Its a gas...
By Soren Velice
In the face of a summer power crunch, local, state and federal agencies will give BP Cherry Point Refinery a green light to operate 14 gas turbines to generate power.
Governor Gary Locke helped assemble representatives from the Northwest Air Pollution Authority (NWAPA), Washington State Department of Ecology (DOE) and U.S. Environmental Protection Agency to discuss letting BP operate the turbines while permits are pending. They gave the go-ahead to run the turbines for nine to 12 months.

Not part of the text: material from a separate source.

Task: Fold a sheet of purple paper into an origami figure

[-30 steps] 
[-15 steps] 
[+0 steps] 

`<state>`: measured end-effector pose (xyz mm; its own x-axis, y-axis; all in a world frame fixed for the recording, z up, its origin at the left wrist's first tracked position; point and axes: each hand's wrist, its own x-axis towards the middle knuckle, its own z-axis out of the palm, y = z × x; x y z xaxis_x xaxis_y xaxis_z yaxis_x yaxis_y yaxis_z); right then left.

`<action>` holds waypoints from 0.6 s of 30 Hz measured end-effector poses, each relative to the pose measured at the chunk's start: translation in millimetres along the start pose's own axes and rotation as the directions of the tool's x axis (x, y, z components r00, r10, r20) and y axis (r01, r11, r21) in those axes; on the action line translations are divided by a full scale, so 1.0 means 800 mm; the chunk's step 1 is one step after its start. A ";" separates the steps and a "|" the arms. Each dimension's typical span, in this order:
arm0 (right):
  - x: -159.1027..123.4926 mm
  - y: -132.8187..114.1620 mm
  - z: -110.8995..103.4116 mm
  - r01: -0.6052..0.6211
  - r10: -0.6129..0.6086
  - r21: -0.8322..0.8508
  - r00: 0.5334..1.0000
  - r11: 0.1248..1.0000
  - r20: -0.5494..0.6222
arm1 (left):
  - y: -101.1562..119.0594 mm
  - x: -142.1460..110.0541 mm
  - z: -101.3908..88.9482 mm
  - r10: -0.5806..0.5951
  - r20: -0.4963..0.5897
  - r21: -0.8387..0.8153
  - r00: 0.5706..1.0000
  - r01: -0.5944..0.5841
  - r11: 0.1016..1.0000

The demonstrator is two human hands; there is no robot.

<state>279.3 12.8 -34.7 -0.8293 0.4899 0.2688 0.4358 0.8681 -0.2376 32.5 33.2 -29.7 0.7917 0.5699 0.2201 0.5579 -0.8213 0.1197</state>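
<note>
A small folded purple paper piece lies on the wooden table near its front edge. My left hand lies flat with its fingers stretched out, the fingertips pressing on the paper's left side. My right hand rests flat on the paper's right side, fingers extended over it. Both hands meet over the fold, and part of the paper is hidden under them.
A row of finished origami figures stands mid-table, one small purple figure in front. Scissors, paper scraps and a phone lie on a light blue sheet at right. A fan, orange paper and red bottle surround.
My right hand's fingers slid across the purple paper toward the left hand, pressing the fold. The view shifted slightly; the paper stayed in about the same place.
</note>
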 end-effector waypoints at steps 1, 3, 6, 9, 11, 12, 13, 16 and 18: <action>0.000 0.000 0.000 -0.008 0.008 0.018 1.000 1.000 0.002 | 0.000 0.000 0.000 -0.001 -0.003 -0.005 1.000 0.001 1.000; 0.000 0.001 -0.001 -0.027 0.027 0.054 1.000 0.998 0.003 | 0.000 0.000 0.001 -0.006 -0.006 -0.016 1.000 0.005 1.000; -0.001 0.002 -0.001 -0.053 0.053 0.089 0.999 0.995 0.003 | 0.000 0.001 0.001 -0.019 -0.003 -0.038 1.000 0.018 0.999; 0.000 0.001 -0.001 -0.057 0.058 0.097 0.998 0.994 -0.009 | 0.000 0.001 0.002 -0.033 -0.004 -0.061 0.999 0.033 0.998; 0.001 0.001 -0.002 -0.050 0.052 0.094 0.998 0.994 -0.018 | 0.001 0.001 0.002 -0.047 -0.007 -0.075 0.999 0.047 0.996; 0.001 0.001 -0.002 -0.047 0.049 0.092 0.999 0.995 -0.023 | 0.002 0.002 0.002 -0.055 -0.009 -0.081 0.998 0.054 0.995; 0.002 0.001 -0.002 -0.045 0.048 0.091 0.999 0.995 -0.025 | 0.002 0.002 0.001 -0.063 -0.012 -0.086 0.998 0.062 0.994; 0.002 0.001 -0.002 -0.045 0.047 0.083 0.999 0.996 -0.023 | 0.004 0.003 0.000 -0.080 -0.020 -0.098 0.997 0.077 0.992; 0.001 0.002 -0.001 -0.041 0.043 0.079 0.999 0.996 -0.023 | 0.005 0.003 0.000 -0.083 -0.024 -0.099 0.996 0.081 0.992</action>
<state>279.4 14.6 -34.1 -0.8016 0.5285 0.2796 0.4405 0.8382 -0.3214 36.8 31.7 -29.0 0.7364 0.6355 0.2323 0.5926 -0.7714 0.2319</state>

BP says the outfit will comply with all aplicable air quality standards; the agreement does not affect the agencies authority to regulate operation while permits are pending. The agreement means BP can shut off the 26 diesel-powered generators brought in over winter as a temporary measure.
The refinery plans to offset emissions from the turbines by reducing nitrogen dioxide output, reducing vapor pressure of gasoline sold to wholesalers which will reduce carbon monoxide emissions from cars and selling low-sulfur rather than high-sulfur diesel fuel to a local customer.
As part of the agreement, BP said it will also donate $100,000 to low-income energy assistance programs offered by the Opportunity Council, Salvation Army and Project Hope. BP benefits itself by saving energy costs and keeping people employed.
This agreement assures that the 875 people who work at the BP refinery will have jobs when the electricity crunch really hits this summer, business unit leader Rick Porter said.